The lines to be copied are those below that contain "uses".

__INFORMATION SHOWN__.
⟨

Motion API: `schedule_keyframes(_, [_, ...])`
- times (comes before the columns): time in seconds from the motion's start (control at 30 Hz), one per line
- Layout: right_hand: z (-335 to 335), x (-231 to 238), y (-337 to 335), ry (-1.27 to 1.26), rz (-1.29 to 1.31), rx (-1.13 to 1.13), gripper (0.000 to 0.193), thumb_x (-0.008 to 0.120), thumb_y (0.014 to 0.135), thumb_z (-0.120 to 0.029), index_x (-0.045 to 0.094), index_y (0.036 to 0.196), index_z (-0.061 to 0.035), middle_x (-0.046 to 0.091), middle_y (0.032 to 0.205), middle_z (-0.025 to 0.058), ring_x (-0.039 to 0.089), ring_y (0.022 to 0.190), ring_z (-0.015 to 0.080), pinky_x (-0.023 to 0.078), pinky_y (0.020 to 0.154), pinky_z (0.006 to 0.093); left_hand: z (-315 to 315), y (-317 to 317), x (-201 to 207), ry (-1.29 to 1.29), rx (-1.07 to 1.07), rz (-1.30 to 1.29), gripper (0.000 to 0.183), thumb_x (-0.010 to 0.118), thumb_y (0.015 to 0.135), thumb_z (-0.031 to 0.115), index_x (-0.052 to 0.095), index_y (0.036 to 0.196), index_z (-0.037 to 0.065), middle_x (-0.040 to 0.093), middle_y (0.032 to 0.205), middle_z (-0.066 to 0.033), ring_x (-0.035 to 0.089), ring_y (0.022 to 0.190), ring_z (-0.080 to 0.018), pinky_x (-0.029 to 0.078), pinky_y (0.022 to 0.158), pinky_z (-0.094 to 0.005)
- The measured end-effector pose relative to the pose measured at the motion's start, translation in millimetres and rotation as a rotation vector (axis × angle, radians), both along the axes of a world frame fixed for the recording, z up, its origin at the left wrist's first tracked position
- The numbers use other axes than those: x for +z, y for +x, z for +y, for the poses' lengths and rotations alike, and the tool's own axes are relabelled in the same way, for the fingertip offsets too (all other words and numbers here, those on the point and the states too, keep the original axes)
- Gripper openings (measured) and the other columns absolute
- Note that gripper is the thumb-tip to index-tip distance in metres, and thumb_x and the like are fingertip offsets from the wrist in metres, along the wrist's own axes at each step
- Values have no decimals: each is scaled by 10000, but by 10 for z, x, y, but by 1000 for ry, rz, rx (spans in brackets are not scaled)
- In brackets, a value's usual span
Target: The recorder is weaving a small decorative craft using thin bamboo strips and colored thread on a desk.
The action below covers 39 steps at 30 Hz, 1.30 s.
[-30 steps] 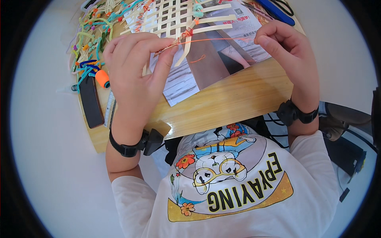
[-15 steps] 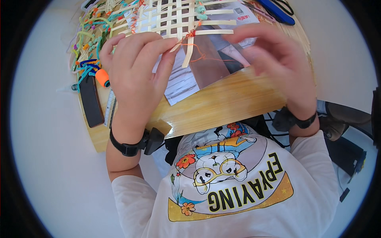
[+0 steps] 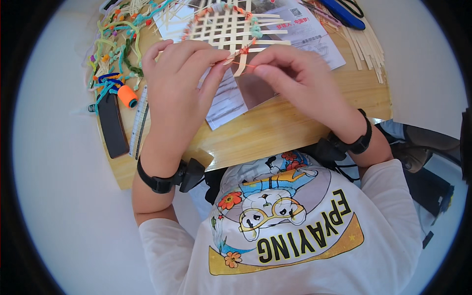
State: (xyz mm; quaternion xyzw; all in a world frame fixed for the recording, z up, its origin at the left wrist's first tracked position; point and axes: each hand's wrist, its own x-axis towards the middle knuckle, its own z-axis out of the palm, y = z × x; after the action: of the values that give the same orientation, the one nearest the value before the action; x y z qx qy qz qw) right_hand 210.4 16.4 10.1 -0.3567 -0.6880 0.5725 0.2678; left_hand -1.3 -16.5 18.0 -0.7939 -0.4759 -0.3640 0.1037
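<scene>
A woven lattice of pale bamboo strips (image 3: 223, 30) lies at the far middle of the table, ringed by a wrapped cord in orange, grey and mint green. My left hand (image 3: 183, 73) pinches the near end of a strip at the lattice's lower edge. Between thumb and forefinger, my right hand (image 3: 290, 73) grips an orange thread (image 3: 250, 66), which runs taut from the lattice edge. One strip end sticks out toward me between the two hands. Printed sheets (image 3: 223, 105) lie beneath the weaving.
At left are a tangle of coloured pipe cleaners (image 3: 118, 44), an orange thread spool (image 3: 128, 96), a dark flat case (image 3: 113, 125) and a ruler (image 3: 138, 120). Blue-handled scissors (image 3: 344, 14) and loose bamboo strips (image 3: 366, 46) lie at far right. The wooden table (image 3: 255, 132) ends before my body.
My right hand has moved left and inward, and the thread it holds is now taut. The lattice has tilted and shifted, showing more of its cord-wrapped ring. My left hand has moved slightly right.
</scene>
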Motion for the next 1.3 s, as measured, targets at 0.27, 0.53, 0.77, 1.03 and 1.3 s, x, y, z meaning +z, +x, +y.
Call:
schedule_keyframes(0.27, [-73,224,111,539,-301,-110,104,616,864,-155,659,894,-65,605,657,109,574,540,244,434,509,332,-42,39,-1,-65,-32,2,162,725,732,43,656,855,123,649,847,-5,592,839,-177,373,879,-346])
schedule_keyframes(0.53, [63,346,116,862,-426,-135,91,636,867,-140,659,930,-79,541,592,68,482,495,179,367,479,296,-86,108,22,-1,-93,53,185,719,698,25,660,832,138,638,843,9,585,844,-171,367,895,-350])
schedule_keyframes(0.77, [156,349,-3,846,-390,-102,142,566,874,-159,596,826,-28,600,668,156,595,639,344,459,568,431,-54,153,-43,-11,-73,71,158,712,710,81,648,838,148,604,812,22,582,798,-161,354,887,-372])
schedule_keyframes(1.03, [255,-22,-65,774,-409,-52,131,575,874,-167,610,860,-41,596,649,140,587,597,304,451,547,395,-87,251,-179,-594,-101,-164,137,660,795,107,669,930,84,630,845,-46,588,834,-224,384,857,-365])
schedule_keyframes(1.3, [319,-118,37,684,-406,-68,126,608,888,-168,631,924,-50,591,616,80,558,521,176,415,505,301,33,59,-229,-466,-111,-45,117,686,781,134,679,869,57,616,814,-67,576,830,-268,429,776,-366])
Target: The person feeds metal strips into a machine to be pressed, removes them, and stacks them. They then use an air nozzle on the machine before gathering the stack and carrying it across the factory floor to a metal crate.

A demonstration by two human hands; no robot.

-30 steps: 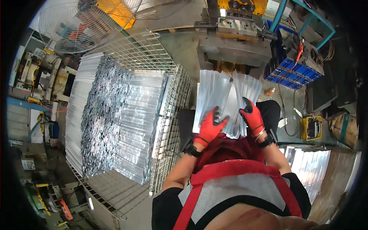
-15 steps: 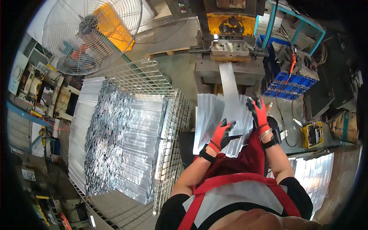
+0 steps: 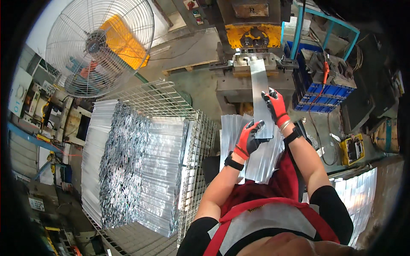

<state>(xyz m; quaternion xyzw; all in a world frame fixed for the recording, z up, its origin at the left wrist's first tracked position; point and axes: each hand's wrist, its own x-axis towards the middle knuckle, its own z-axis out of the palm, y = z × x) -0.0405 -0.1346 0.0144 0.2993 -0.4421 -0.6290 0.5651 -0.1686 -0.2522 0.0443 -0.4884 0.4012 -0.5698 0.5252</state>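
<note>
A long flat silvery metal strip point(image 3: 259, 85) stretches away from me, its far end on the die block point(image 3: 273, 59) of a press. My right hand point(image 3: 275, 105), in a red and black glove, is closed on the strip's right edge about midway. Nearer to me, my left hand point(image 3: 249, 140), gloved alike, is closed at the strip's left edge close to its near end; the fingertips are partly hard to make out. Below both hands a pile of similar metal strips point(image 3: 230, 134) lies in front of my lap.
On the left stands a wire mesh cage point(image 3: 194, 158) packed with stacked metal strips point(image 3: 160, 158). A large fan point(image 3: 96, 42) is behind it. Blue crates point(image 3: 320, 96) stand right of the press, with a yellow basket point(image 3: 352, 149) nearer. More metal sheets point(image 3: 354, 200) lie at lower right.
The strip has moved forward, its far end now onto the die block. My right hand has gone forward and left to the strip's edge, closing on it. The view has shifted slightly.
</note>
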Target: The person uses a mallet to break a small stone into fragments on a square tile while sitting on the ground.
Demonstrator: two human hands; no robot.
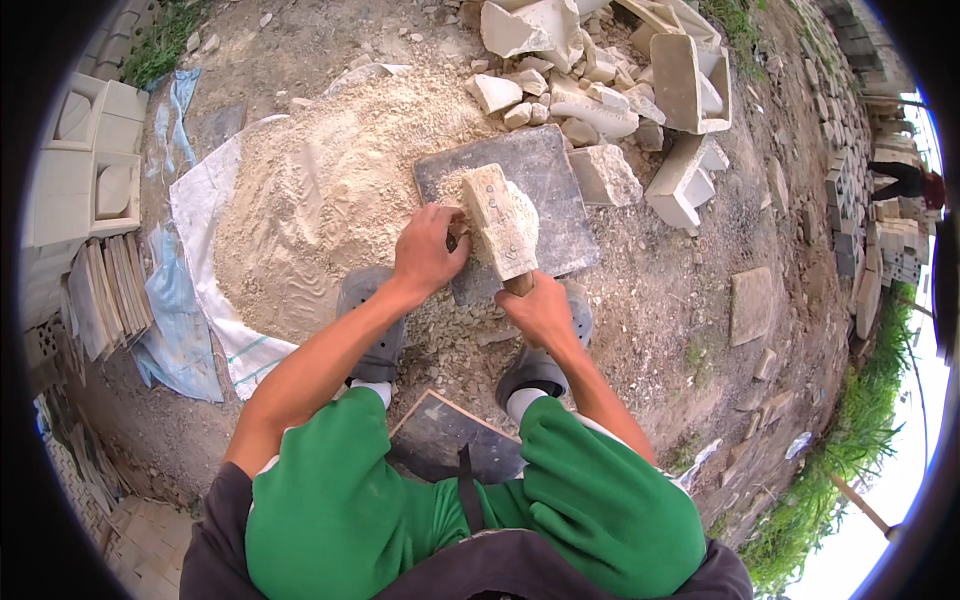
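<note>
My right hand [540, 310] is wrapped round the short handle of a wooden mallet [497, 222]. The mallet's long, dust-covered head lies over a dark square slab [555, 165], beside a small heap of whitish powder [523, 215]. Just left of the mallet head, my left hand [430, 250] has its fingers curled in at the slab's left edge. What those fingers hold, if anything, is hidden. Pale crushed material [330, 190] is piled left of the slab on a white sheet [205, 205].
Broken pale stone or plaster pieces [600, 90] and box-shaped blocks [690, 85] lie beyond the slab. Stacked flat tiles [108, 290] and blue plastic sheeting [175, 320] are at left. My grey clogs [535, 375] flank the slab's near side; a dark board [455, 440] lies between my legs.
</note>
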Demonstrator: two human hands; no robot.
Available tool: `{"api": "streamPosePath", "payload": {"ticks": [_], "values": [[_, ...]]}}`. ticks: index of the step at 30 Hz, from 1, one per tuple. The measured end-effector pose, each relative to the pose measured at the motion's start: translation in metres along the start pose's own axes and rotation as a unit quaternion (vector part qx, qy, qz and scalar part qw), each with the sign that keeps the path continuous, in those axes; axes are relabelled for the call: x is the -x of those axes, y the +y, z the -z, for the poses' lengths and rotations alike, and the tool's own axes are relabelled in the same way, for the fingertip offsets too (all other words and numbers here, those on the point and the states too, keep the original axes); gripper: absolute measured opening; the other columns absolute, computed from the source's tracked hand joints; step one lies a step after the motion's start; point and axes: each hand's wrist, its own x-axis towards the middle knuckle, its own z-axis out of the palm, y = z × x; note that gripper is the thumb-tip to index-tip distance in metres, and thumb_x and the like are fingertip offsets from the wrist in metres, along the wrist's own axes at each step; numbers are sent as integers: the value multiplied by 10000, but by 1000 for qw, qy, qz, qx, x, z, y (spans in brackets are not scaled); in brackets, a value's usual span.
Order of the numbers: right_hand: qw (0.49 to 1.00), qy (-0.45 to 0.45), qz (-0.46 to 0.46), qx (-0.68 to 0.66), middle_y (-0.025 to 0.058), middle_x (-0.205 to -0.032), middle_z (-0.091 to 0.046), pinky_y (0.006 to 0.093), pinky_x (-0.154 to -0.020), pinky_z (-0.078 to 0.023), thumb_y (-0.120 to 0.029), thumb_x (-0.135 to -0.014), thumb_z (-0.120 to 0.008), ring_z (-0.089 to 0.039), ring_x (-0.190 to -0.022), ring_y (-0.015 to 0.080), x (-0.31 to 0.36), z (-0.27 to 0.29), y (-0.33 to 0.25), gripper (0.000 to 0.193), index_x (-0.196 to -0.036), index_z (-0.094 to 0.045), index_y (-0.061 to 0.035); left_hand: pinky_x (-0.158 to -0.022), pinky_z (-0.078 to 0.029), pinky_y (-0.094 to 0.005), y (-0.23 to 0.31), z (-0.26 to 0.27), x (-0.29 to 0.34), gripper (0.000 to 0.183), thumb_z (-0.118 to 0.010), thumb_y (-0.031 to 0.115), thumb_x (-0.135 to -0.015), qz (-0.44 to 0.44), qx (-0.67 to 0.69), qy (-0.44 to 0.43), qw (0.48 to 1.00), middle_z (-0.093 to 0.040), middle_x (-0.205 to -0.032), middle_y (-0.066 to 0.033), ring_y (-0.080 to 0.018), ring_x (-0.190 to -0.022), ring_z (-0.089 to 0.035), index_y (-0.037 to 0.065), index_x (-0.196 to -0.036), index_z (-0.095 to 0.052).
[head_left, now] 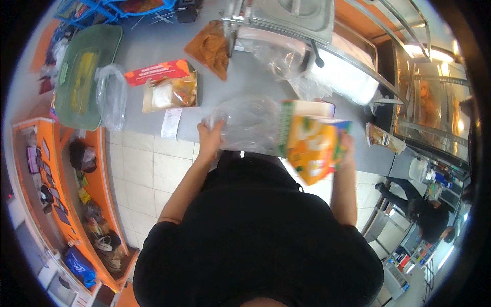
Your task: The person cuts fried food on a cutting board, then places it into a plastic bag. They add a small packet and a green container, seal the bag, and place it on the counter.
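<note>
My left hand grips the near left edge of a clear plastic bag, thumb and fingers closed on its film. The bag spreads over the counter's front part, its mouth near my body. In my right hand is a printed cardboard box, yellow, green and white. It is tilted, blurred by motion, and held from its right side at the bag's right edge. What the box contains is hidden. Left of the bag stands an open food box with a red flap, holding wrapped food. A paper receipt lies by it.
A green lidded tub and another plastic bag occupy the counter's left. Farther back are a brown paper bag, a steel container and a white roll. A packaged item lies right. Another person stands far right.
</note>
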Motion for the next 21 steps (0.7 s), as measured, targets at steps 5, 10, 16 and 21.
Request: {"api": "streamPosePath", "payload": {"ticks": [5,10,16,21], "values": [[985,-40,-137,100,80,-1158,-523,323,-905,-459,-217,-775,-708,-546,-1065,195,-88,-48,100,698,-1332,-333,-28,-629,-509,-354,19,-13,0,440,-527,328,-912,76,63,-79,992,-493,-1067,-120,-184,-839,-571,11,-1162,-353],[947,7,-96,307,172,-1262,-479,379,-924,-433,-331,-757,-730,-530,-1096,280,-84,-74,106,863,-1394,-255,6,-710,-504,-300,9,-2,-2,271,-452,250,-957,-64,-71,-90,991,-559,-953,-63,-161,-875,-590,59,-1149,-450],[667,186,328,642,231,-1056,-557,450,-794,-456,-317,-769,-711,-553,-884,386,-65,-46,97,524,-1095,-538,55,-691,-500,-342,29,4,27,265,-551,97,-888,-212,-296,-10,931,-646,-946,-173,-241,-806,-646,-58,-1104,-559],[796,158,112,573,175,-795,-594,405,-637,-450,-253,-800,-679,-574,-711,315,-77,-27,100,316,-919,-586,24,-652,-504,-329,67,5,52,227,-537,112,-911,-260,-443,81,854,-664,-835,-150,-229,-700,-657,-69,-1035,-593]]}}
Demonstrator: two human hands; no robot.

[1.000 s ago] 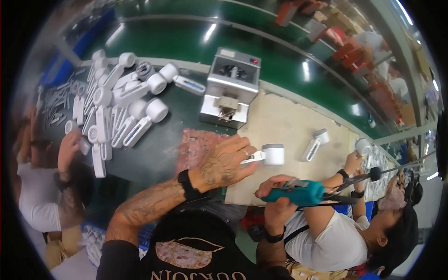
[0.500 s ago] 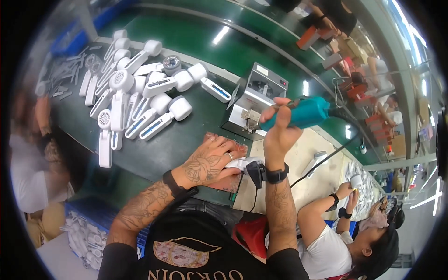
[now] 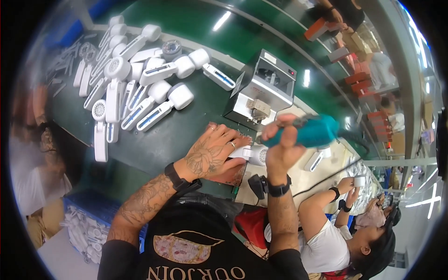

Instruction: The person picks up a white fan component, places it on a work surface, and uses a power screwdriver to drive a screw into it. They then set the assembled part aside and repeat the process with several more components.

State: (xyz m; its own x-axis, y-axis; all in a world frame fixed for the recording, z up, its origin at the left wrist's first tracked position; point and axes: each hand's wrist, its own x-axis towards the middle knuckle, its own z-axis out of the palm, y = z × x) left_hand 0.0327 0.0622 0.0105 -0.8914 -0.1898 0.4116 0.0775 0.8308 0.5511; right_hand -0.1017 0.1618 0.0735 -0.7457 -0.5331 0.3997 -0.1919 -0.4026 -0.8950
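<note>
My left hand (image 3: 210, 154) presses a white handheld fan (image 3: 256, 154) onto a reddish-brown pad (image 3: 229, 176) at the near edge of the bench, its fingers wrapped over the handle. The round fan head sticks out to the right of that hand. In my right hand (image 3: 283, 156) is a teal electric screwdriver (image 3: 317, 131), held above and to the right of the fan; motion blurs it, and its bit cannot be made out. Just beyond both hands stands a metal screw feeder (image 3: 266, 88).
Many white handheld fans (image 3: 156, 100) lie heaped at the left of the green bench (image 3: 154, 151). A blue crate (image 3: 86, 219) of white parts stands low at left. A black cable (image 3: 322, 175) crosses the pale board (image 3: 294, 175). A co-worker (image 3: 329, 242) sits at right.
My right hand has drawn the screwdriver away from the feeder, toward me and slightly right. The fan's head now shows more. My left hand stays on the fan.
</note>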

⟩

__EXERCISE ANSWER__.
Target: The person uses a mallet to break a small stone into fragments on a square tile while sitting on the ground.
Instruction: The person picks up a white fan component, places it on a work surface, and uses a power screwdriver to drive a screw into it. They then set the assembled part aside and repeat the process with several more components.

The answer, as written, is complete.